The world returned in fragments.

Dripping water. The clink of iron. A dull pulse behind his eyes.

Gareth blinked against the dim light. Cold air pressed close — damp stone, rust, and earth filling his lungs.

Chains rattled as he moved. His wrists burned.

For a moment, he couldn't remember where he was — only the impact, the darkness that swallowed everything.

Then came a sound beside him. A breath.

"Ariela?"

She stirred, lashes fluttering. Pale skin, hair sticking to her cheek. Relief flickered in her eyes—then fear.

"Gareth… where—" Her voice cracked.

"I don't know." His throat was raw, each word scraping like gravel.

Silence settled between them. Drip. Drip. The cold breathing of stone.

Footsteps echoed beyond the bars — slow, deliberate, drawing closer.

Ariela shivered. "This isn't the forest, is it?"

He shook his head. "No… this feels worse."

Then the steps stopped.

Someone was there — watching from the dark.

The silence broke — a figure stepped forward.

Torchlight caught the man's skin: tanned, roughened by sun and sand, yet his eyes gleamed with quiet restraint.

Behind him stood three giants — broad, scarred, the kind of men who could break bone with a glance.

But this one was different. Still. Composed.

He stopped before the bars. "You're awake." His voice was calm — almost kind.

Then, after a beat, he added,

"I'm Toravon. Lord of the Outer March."

Gareth pushed himself upright, chains clinking. "Why bring us here bastard and how did you do it?"

Toravon didn't answer. His gaze lingered, unreadable — like a man measuring weight, not words.

Then his palm rose slightly.

The air rippled.

A hum rolled through the cell, low and deep — the Veil stirring.

Gareth felt it before he saw it — pressure folding in from every direction, crushing, burning.

He gasped, knees buckling. The world tilted, light cracking across his vision—

Then Toravon staggered too.

His breath hitched, eyes widening, as if struck by something unseen.
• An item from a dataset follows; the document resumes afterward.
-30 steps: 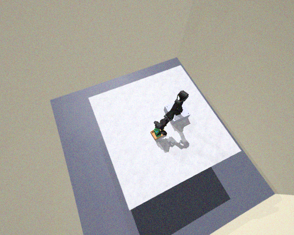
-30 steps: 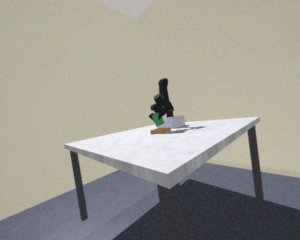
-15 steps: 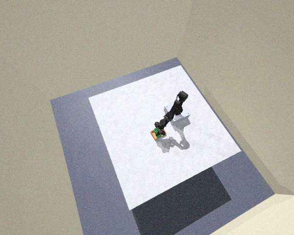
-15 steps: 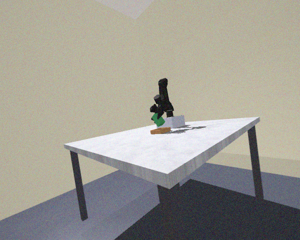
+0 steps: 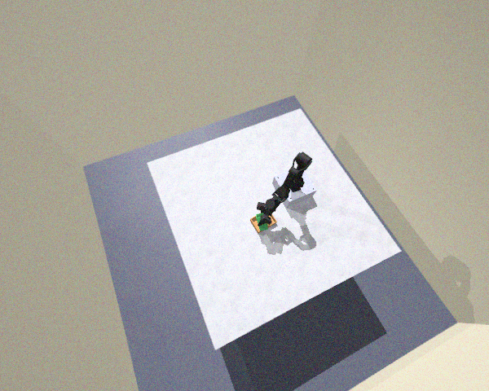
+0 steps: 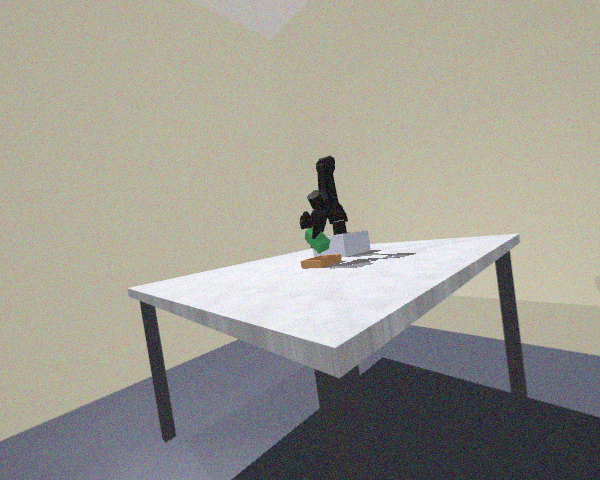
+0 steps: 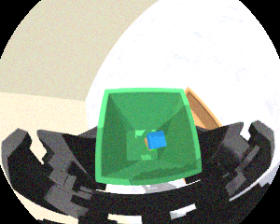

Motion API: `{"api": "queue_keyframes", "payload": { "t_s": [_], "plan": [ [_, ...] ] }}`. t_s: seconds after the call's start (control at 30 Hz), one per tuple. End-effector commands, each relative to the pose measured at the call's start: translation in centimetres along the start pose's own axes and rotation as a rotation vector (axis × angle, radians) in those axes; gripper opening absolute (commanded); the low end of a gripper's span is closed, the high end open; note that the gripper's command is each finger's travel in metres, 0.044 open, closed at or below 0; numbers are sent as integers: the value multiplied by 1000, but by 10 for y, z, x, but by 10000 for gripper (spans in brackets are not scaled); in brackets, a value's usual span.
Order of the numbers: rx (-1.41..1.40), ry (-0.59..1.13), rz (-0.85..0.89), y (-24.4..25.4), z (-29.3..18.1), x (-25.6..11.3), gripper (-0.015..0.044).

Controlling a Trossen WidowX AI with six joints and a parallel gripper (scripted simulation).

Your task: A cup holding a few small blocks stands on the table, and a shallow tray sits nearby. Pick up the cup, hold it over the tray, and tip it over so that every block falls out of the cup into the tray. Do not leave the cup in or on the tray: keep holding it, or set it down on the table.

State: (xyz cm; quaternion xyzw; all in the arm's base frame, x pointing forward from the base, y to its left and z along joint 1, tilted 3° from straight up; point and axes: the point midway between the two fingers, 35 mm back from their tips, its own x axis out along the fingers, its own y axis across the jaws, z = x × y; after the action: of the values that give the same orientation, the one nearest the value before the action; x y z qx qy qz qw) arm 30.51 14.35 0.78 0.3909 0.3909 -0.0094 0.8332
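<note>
Because the blocks must land inside the shallow tray (image 5: 255,228) (image 6: 321,261) (image 7: 204,110), the claw (image 5: 265,219) (image 6: 317,232) (image 7: 142,119) bears the green cup (image 5: 262,227) (image 6: 317,240) (image 7: 145,176) above it. Claw: closed on the cup's opposite sides, its two dark fingers flanking the walls. Cup: square-mouthed, raised off the tabletop (image 5: 202,202) (image 6: 269,294) (image 7: 215,51), leaning in the exterior view, presumably the start of the tip. Grip from the sides: likely chosen to leave the mouth uncovered for pouring. Tray: orange, low-walled, resting on the tabletop below the claw; its placing under the cup would suit a short drop. Blue block (image 7: 156,140): one, well down inside the cup between the fingers, apparently retained because the tilt is not yet steep enough. Further turning of the claw seems called for, with the mouth kept over the tray; a block might otherwise fall beyond the rim. Obscured items: a sliver of orange beside the blue block, perhaps another block, too small to settle; the full count of blocks, uncertain; most of the tray's interior, covered by cup and claw in the top view, side-on in the exterior view, and largely behind the cup in the wrist view.
</note>
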Motion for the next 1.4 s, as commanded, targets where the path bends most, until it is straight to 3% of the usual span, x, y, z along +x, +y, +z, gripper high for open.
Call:
{"api": "queue_keyframes", "payload": {
  "t_s": [0.0, 1.37],
  "plan": [
    [82, 5, 4, 0, -1, 1, 0],
    [978, 6, 2, -5, -5, 11, 0]
  ]
}}
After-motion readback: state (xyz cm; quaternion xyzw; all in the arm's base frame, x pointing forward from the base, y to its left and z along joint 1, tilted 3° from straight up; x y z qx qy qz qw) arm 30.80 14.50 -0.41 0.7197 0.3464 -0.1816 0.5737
Both fell. The echo of the Veil snapped, and silence flooded back in.

Ariela cried out, rushing forward, trembling hands on Gareth's shoulder. "Gareth—! Wake up!"

She looked up through the bars, fear filling her voice. "What… what did you do to him?"

Toravon was already on his knees, a faint light bleeding from his eyes, jaw clenched in confusion — like he'd seen a ghost inside Gareth's Veil.

Toravon knelt, his breath ragged, eyes still fixed on the boy's still form.

"The cursed… liberator," he murmured.

The men behind him shifted uneasily, glancing at each other.

One of them spoke, voice low. "Warlord?"

Toravon didn't look back. "I saw it." His voice was quiet, almost reverent. "In his Veil — a mark burning through the dark. An Eclipse."

Silence. Even the air seemed to still.

"The Eclipse?" another whispered. "That symbol doesn't exist anymore. It was erased—"

Toravon rose slowly, gaze locked on Gareth. "Not erased. Forgotten. And now it's awake again… in him."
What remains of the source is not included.